EXERCISE INSTRUCTIONS: Give the number of lines in the listing that contain "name", with no other words.

INFORMATION PROVIDED:
↓↓↓
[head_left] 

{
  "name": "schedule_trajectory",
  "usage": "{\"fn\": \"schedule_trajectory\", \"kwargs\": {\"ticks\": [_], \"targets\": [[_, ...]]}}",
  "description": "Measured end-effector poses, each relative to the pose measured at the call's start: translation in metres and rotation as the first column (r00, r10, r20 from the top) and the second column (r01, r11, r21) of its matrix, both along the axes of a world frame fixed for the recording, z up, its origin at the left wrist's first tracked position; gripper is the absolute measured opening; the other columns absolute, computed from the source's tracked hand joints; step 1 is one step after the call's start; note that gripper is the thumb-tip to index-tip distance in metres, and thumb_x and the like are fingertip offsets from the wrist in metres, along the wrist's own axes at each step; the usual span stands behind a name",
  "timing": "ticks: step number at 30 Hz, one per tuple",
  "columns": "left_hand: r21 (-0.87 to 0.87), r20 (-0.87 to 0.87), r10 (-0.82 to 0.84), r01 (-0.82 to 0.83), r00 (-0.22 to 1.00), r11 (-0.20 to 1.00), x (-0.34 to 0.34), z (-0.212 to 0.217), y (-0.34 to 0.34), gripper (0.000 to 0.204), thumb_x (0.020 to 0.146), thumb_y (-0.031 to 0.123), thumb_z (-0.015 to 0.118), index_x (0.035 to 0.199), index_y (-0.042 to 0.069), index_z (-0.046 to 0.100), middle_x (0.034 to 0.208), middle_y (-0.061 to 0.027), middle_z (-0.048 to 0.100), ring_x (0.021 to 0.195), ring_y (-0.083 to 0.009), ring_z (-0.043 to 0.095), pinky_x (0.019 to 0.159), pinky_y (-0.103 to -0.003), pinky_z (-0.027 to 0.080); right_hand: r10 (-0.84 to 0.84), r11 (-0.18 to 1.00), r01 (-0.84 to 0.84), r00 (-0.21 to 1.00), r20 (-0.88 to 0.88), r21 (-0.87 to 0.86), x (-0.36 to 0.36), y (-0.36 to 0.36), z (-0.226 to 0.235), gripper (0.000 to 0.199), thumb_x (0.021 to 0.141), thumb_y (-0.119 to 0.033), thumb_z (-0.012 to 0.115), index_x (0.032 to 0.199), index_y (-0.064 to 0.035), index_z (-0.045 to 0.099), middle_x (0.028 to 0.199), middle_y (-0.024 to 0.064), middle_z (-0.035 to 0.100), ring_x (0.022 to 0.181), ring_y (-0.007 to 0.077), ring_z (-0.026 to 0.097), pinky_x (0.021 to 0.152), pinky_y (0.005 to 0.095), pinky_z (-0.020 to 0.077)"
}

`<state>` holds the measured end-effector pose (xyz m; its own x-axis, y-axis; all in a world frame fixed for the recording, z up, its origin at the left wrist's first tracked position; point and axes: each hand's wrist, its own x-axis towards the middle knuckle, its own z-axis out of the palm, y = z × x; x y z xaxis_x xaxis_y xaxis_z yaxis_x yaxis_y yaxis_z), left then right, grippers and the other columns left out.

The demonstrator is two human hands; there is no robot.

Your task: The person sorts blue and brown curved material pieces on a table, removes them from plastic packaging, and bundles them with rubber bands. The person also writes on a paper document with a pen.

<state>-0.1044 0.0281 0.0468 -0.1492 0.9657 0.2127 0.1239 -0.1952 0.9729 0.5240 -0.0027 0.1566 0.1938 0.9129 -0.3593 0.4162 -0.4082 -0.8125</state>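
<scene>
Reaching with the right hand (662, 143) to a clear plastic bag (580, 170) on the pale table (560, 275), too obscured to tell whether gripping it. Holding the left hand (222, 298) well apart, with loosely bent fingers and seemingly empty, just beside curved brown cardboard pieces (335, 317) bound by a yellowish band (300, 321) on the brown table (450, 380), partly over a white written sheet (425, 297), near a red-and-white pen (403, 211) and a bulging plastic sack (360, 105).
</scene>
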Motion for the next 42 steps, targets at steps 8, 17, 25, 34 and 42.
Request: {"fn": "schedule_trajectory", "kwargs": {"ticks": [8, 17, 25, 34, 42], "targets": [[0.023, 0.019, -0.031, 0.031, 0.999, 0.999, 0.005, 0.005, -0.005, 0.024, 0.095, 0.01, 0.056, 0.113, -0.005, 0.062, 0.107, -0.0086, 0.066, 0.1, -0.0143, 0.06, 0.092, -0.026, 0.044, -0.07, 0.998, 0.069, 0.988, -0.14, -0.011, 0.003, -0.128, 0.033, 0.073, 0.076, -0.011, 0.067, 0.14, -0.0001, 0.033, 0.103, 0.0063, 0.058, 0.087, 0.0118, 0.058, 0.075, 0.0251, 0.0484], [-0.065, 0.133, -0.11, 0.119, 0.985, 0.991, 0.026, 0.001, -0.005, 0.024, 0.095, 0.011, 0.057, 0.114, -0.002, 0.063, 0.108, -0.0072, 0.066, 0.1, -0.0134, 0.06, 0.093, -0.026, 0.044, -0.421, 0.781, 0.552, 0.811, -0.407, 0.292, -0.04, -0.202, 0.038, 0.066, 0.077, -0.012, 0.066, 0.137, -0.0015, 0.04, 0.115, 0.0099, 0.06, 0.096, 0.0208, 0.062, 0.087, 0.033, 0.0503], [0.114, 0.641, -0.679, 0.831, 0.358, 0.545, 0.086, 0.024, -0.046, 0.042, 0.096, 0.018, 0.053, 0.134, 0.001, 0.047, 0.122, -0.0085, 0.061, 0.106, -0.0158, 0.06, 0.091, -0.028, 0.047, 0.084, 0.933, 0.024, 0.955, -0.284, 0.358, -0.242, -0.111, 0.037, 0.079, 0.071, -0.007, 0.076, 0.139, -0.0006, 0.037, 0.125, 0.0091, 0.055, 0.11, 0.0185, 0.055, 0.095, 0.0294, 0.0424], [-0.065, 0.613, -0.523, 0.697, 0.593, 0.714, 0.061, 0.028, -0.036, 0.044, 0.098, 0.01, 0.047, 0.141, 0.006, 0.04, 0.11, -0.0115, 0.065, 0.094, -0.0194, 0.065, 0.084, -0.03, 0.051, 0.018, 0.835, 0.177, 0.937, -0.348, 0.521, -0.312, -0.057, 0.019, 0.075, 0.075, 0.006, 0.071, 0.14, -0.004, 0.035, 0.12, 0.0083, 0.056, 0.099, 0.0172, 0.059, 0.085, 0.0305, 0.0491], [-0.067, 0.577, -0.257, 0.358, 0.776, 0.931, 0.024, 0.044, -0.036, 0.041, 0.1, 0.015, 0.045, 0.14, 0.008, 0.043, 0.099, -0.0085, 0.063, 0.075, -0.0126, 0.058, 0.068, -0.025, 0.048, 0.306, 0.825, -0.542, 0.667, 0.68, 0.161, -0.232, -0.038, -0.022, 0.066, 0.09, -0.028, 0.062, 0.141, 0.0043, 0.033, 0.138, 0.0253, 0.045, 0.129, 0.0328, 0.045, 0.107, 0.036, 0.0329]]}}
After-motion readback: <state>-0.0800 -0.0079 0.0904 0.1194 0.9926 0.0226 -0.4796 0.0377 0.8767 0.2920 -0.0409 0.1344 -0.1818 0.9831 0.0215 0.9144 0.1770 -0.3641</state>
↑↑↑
SOLUTION: 2